En tant qu’universitaires, chercheurs, activistes et personnes intéressées, nous, soussignés, condamnons fermement la proclamation du Président Donald Trump reconnaissant la souveraineté du Maroc sur le Sahara Occidental.

Le Sahara occidental est un cas non résolu de décolonisation.

La décolonisation n’est pas seulement un processus juridique, mais une lutte politique, qui a souvent été menée dans la sphère publique mondiale. L’opinion publique mondiale, la solidarité transnationale et l’attention mondiale ont historiquement fait partie intégrante des luttes de décolonisation réussies, de l’Algérie à la Palestine. Les luttes anticoloniales au Sahara occidental ont manqué de visibilité internationale, que les efforts de solidarité peuvent servir à rectifier.

La solidarité avec la cause de l’autodétermination des Sahraouis nécessite de travailler avec les groupes et les militants des droits humains existants (Equipe Media, Western Sahara Resource Watch) pour donner une plus grande visibilité à cette lutte et promouvoir la prise de conscience de ce qui est en jeu.

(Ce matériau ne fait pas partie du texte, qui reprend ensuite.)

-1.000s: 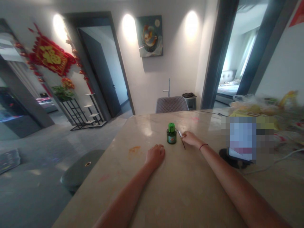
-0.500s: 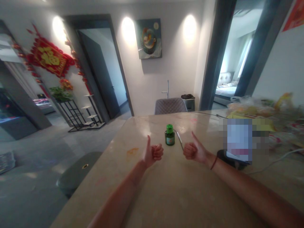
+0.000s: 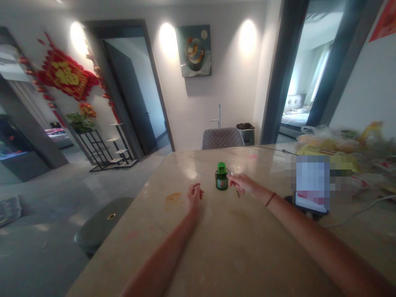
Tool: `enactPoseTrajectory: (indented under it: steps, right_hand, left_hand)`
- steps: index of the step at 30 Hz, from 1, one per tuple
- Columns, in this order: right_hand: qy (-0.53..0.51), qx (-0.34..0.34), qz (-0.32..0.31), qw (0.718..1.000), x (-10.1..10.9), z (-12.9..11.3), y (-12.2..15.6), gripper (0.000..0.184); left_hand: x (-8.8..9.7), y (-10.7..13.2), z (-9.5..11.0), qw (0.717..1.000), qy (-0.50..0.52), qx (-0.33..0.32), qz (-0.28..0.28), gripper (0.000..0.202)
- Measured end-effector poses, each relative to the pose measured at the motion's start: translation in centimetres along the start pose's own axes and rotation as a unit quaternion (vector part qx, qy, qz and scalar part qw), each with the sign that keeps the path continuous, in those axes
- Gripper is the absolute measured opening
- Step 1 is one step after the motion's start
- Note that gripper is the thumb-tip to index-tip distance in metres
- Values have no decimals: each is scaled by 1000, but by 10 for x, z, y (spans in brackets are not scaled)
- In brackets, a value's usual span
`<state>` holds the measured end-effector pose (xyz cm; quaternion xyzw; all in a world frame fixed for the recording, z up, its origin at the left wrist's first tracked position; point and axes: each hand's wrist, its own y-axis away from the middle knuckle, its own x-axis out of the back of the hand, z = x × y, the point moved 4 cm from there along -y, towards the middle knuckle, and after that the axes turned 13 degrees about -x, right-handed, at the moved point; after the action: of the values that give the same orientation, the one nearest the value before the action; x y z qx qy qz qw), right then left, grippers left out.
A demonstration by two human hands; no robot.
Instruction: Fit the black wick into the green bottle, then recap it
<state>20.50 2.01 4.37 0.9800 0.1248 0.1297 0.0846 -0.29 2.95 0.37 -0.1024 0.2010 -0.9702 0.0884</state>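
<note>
**A small dark-green bottle with a bright green cap (image 3: 221, 177) stands between the hands on a cream marble bench (image 3: 241, 251)**

The bottle stands upright near the far part of the bench, and it has a small label on the front. The right hand (image 3: 243, 184) is on the right side of the bottle, with the fingers stretched out toward it. This hand looks open and is not gripping the bottle, but from this view I cannot be sure if the fingertips touch the glossy side. Under the right hand lies a thin dark wire (image 3: 238, 192), close beside the bottle. A thin dark red band (image 3: 270, 199) goes around the right wrist.

The left hand (image 3: 194, 196) rests on the bench to the left of the bottle, a little nearer to the person. Its fingers are loosely curled into a nearly closed shape, and it holds nothing. Just left of this hand there is an orange stain (image 3: 172, 199) on the marble. At the far edge of the bench stands a grey quilted chair (image 3: 222, 138).
</note>
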Motion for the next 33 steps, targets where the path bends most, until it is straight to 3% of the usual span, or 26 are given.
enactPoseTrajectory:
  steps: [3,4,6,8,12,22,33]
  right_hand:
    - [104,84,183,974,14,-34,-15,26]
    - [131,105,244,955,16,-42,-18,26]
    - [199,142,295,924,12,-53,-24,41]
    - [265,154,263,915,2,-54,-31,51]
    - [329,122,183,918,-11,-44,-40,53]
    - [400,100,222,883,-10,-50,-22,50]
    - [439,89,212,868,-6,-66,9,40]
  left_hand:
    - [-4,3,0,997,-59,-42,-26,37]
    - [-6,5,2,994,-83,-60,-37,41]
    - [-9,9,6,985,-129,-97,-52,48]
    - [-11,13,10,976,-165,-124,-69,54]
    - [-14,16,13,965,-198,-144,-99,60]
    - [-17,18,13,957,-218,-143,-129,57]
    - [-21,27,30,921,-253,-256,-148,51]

Nous sommes solidaires du droit du peuple sahraoui à l’autodétermination et, à ce titre, nous demandons ce qui suit :

1. La proclamation de Trump reconnaissant la souveraineté marocaine sur le Sahara occidental doit être annulée. Trump a reconnu les revendications marocaines sur le Sahara occidental en échange de la normalisation des relations diplomatiques du Maroc avec Israël. Dans le même temps, les États-Unis ont négocié la vente de drones au Maroc, perpétuant ainsi une longue tradition de soutien militaire états-unien aux régimes colonisateurs et déstabilisateurs de la région. La contrepartie met en évidence l’interdépendance du colonialisme d’Israël en Palestine et du Maroc au Sahara occidental, et son lien avec l’impérialisme états-unien. La décolonisation du Sahara occidental ne consiste pas seulement à défendre les normes de l’ONU pour l’autodétermination et contre la domination étrangère. Il s’agit également de contrecarrer les forces coloniales et d’occupation qui ont longtemps déstabilisé l’Afrique et le Moyen-Orient.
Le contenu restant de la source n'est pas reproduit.